「人間が作り出した自然」というものについて、否定的な考えを持つ必要があるのか? / なぜ私たちは、「人の手が入っていない」自然を大事と考えているのでしょう?なぜ人工は天然に劣ると考えられているのか、何がそうさせているのか、疑問に思いました。 / 現代において自然を破壊することは悪いこととされていますが、昔の人々は生きるために自然を利用し開発を進めていました。これを悪いこととは思いませんが、こうした認識の違いはどこからくるのでしょう?
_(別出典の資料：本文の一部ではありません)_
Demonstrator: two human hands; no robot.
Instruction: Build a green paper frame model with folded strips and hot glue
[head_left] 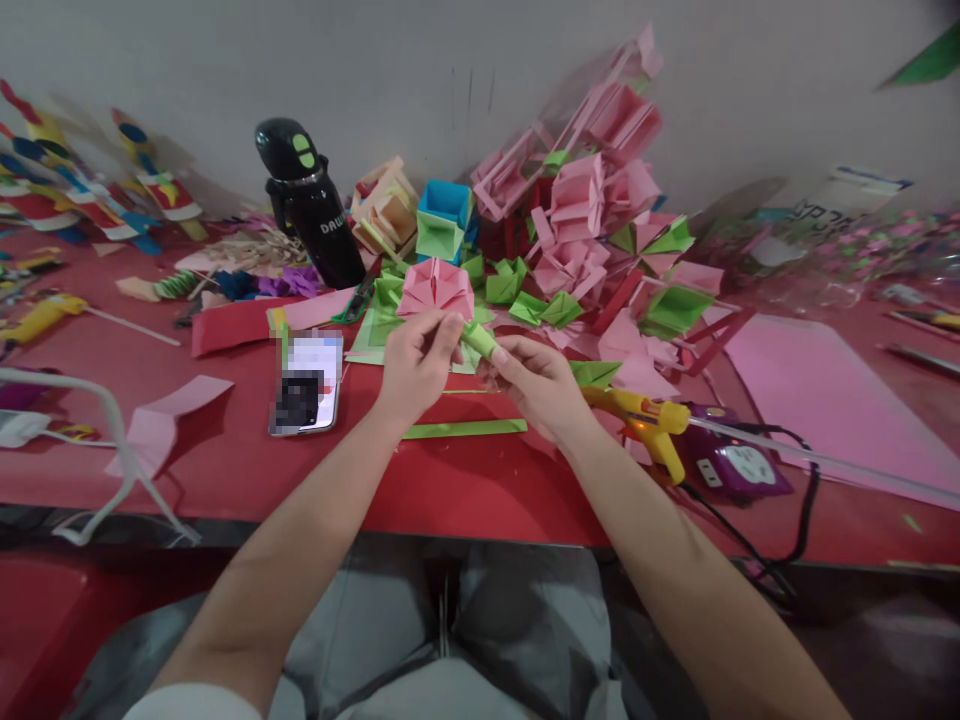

近代という時代は、文明の発展のために自然を素材として用いてよい、自然から解放されそれを制圧することこそ人間の宿命である、と考えられてきました。この単元の冒頭でもお話ししたとおり、しかしそのことが地球環境のバランスを崩し、幾多の環境問題を生み出して、人間自身の首さえ締め上げるようになっていったのです。手つかずの自然を重視する視線は、文明の拡大に対する反省と相俟って生まれてきたものといえるでしょう。歴史のなかにある「人為的自然」は、人間が地球環境のことを考慮して計画的に構築したものではありません。人間自身が生活しやすいように、そのことを第一義に考えて、長い時間をかけて作ってきたものです。そのため、気候の悪化や政治不安によりバランスが崩れると、すぐに過度な開発へと暴走してしまう傾向を持っています。その結果として災害が起こり、村が丸ごと消えてしまったりするわけです。「人為的自然」の内包する危険性には、常に注意しておかねばならないでしょう。